Maroons! Maroons! Maroons! (or Morons, Morons, Morons, if the team was having a losing season, which was often the case...)
Totally old-school memoir of how a famous journalist, editor of the Paris Review, legendary interviewer of Hemingway, talked the Detroit Lions into letting him join the team as a back-up quarterback... and the hilarious consequences that result for both Plimpton and his teammates. In 1963, Plimpton joins the team for training. The rest of the players think it's kind of strange that this tall and skinny dude is always jotting down things in a notebook between plays and while walking the sidelines. When his secret literary identity becomes known, he's teased mercilessly, but he stays with the team and plays on, failing miserably on the field, but writing excellent prose about the foibles, faults and ferocity of this American football life.
If you live in Texas, where football is nothing less than a religion, Friday night is as sacred as Sunday morning. Or maybe the whole weekend is sacred: Friday night for high school football, Saturday afternoon for college football, and Sunday for the NFL. Bissinger puts high school football under the microscope and reveals the appalling mania that seizes students, teachers, parents, town officials and the general population of one specific Texas town: Odessa. Odessa's fortunes rise and fall with the energy industry, but the Permian Panthers are its pride and joy.
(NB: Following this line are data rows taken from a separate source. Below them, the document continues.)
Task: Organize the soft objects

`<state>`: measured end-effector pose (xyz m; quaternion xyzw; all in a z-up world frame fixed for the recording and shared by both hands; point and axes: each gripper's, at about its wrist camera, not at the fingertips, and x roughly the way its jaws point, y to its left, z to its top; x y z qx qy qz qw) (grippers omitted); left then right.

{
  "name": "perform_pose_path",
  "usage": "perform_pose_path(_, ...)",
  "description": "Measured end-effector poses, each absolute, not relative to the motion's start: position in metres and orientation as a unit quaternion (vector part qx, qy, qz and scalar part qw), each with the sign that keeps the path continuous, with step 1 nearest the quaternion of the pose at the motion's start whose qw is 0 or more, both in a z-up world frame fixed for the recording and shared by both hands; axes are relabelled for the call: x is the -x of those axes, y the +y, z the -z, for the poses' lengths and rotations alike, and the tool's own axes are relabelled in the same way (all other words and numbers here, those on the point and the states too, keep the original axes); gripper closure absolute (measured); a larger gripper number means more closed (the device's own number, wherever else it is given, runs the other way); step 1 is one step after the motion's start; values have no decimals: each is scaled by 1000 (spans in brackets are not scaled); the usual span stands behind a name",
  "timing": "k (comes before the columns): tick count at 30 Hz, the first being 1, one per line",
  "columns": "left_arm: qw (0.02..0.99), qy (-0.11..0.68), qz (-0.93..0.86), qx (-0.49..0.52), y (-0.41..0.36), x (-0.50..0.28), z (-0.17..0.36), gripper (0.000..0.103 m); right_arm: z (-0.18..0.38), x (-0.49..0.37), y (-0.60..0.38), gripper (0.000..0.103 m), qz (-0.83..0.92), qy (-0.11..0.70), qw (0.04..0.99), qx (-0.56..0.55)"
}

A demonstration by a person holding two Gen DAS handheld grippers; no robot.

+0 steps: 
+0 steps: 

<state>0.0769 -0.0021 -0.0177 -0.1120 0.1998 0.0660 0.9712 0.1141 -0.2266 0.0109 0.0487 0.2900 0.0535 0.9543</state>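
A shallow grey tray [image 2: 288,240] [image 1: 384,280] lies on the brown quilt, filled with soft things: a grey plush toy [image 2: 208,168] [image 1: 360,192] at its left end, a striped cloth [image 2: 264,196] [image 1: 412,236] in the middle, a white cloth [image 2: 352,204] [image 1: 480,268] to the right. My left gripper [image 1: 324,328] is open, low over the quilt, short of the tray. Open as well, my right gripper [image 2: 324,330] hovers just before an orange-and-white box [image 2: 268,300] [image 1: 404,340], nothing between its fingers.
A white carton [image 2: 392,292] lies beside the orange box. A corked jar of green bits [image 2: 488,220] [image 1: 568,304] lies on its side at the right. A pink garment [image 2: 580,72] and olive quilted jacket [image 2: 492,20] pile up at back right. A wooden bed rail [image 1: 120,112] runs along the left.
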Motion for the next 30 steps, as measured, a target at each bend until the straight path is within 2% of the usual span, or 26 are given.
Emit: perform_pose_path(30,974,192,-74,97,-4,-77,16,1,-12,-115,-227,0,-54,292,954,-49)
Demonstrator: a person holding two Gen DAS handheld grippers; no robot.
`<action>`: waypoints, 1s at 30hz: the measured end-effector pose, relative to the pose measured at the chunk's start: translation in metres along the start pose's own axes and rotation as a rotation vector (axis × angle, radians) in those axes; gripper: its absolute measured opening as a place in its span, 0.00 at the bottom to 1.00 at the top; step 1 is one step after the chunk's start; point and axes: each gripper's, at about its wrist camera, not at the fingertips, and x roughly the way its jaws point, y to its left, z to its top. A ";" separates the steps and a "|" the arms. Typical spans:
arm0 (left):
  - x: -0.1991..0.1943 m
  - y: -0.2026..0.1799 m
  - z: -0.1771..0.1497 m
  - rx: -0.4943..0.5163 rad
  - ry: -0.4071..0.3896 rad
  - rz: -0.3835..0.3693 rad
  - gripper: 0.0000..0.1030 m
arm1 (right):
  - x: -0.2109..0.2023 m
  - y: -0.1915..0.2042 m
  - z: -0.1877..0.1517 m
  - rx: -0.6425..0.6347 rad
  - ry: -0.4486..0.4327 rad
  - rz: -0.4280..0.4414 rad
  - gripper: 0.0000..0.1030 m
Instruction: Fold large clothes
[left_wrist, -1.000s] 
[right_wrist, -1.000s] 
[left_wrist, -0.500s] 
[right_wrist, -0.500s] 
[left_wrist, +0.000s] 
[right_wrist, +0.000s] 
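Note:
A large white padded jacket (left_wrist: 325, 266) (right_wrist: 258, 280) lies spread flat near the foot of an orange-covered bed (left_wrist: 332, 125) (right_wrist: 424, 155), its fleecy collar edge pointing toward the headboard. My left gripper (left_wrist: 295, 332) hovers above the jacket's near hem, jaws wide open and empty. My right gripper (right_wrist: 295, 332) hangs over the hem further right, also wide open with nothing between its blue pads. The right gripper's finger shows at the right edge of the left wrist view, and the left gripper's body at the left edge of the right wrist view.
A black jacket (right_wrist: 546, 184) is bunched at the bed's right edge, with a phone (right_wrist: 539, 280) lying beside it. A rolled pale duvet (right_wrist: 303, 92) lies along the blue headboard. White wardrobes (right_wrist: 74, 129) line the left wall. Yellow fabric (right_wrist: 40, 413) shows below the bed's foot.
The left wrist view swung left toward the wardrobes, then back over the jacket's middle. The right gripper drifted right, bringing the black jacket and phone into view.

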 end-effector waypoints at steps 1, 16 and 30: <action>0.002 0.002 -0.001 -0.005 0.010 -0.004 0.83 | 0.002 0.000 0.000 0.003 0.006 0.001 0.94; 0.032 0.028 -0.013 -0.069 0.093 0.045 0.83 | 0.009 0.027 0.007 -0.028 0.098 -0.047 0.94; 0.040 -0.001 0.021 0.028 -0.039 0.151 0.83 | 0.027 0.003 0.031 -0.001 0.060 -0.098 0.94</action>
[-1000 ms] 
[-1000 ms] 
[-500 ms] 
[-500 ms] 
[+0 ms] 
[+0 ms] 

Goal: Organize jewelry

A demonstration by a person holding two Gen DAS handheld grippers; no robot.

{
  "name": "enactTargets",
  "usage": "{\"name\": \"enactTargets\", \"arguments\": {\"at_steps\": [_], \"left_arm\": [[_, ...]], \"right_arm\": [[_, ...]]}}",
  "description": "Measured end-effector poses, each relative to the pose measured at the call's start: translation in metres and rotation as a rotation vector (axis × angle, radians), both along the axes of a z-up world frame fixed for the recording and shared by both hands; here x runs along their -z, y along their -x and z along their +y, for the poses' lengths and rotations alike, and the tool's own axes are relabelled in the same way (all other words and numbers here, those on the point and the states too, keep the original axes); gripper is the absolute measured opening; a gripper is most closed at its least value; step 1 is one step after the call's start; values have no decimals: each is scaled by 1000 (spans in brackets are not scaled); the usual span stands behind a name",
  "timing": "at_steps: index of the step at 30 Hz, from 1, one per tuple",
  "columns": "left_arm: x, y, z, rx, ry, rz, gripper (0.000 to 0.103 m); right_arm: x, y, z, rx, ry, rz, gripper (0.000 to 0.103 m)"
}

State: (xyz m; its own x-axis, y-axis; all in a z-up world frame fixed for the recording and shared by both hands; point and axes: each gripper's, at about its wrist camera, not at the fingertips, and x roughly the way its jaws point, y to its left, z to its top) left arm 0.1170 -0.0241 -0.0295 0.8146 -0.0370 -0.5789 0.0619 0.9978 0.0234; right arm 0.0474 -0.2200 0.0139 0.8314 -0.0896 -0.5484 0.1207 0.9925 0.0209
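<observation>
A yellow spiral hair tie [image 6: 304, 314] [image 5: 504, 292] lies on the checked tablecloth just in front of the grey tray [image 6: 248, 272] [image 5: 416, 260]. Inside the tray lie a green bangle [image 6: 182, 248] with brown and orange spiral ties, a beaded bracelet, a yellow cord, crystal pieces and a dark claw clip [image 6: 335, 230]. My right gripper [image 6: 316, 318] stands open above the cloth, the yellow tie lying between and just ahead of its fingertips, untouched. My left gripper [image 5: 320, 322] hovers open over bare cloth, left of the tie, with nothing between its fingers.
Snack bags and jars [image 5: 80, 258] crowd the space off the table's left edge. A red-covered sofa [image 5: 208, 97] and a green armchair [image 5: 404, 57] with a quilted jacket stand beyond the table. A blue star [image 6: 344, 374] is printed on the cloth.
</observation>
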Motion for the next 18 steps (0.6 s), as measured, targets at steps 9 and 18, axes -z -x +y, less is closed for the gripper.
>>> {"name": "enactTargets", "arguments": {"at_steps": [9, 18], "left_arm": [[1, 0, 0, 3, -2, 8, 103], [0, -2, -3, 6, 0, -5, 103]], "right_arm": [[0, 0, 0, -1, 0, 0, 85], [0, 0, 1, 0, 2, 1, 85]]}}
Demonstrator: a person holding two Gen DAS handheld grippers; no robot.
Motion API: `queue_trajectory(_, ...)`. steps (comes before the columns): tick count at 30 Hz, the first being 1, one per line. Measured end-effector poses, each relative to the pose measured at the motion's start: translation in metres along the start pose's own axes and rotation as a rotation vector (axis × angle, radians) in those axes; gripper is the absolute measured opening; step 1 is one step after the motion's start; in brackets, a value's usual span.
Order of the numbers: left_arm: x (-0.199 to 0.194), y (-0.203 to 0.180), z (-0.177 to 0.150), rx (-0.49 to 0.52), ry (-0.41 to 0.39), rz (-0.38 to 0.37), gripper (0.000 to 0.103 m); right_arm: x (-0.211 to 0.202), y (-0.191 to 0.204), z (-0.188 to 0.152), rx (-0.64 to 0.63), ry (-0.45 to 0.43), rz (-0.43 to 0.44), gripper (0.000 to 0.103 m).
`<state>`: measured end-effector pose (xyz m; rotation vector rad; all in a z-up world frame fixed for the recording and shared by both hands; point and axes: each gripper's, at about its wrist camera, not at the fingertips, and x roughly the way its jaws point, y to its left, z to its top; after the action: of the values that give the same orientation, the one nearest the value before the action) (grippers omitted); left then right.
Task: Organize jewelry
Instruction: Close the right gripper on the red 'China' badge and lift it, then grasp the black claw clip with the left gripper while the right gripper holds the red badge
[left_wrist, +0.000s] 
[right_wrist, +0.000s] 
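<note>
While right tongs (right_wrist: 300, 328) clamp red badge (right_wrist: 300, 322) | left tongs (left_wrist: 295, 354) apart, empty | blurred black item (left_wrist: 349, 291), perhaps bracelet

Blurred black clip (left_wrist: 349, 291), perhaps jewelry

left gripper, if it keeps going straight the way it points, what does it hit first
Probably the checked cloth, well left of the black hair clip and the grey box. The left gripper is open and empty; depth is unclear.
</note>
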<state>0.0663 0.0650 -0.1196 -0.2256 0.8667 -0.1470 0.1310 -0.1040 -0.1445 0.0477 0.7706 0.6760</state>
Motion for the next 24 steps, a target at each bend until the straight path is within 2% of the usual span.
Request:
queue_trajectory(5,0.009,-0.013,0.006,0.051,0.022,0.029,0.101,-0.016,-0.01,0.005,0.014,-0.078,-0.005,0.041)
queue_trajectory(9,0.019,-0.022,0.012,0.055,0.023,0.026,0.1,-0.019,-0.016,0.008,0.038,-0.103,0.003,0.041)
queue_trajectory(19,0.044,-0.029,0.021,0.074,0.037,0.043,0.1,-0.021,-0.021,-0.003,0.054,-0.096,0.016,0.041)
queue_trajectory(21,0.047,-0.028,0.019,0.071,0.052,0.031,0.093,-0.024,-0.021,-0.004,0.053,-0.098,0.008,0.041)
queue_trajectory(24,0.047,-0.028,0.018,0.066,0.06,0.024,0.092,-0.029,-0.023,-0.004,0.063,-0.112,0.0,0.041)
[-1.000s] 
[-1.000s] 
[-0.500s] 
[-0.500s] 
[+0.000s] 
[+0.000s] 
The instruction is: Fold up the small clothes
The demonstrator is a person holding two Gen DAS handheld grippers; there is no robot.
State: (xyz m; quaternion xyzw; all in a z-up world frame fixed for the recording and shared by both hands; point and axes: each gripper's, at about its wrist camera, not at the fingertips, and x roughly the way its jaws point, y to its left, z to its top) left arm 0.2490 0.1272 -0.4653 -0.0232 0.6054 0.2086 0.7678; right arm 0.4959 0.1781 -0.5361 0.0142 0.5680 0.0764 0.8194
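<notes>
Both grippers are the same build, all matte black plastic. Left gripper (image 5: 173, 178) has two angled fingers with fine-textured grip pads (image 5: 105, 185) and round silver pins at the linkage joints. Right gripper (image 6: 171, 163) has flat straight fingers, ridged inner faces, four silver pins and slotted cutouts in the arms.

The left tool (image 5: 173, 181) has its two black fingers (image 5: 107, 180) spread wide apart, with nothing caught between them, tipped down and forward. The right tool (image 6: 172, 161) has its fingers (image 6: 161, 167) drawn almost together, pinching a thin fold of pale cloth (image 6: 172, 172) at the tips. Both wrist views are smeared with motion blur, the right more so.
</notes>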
Rape, armed robbery, attempted murder, drug deals... with all their off-the-field activities, one wonders how the players on the University of Washington's 2000 Rose Bowl-winning team found time to practice. They were a Cinderella team with a golden-boy coach who had been lured by trunkfuls of money to jump-start a once-storied program that had fallen into mediocrity. An excellent expose of a sordid story that, only 14 years later, seems commonplace at many educational institutions across the United States, which might be more truthfully called large football stadiums with colleges attached, to paraphrase a line from the 1925 film, "The Freshman." If this is what it takes to win, give us honest and lovable losers.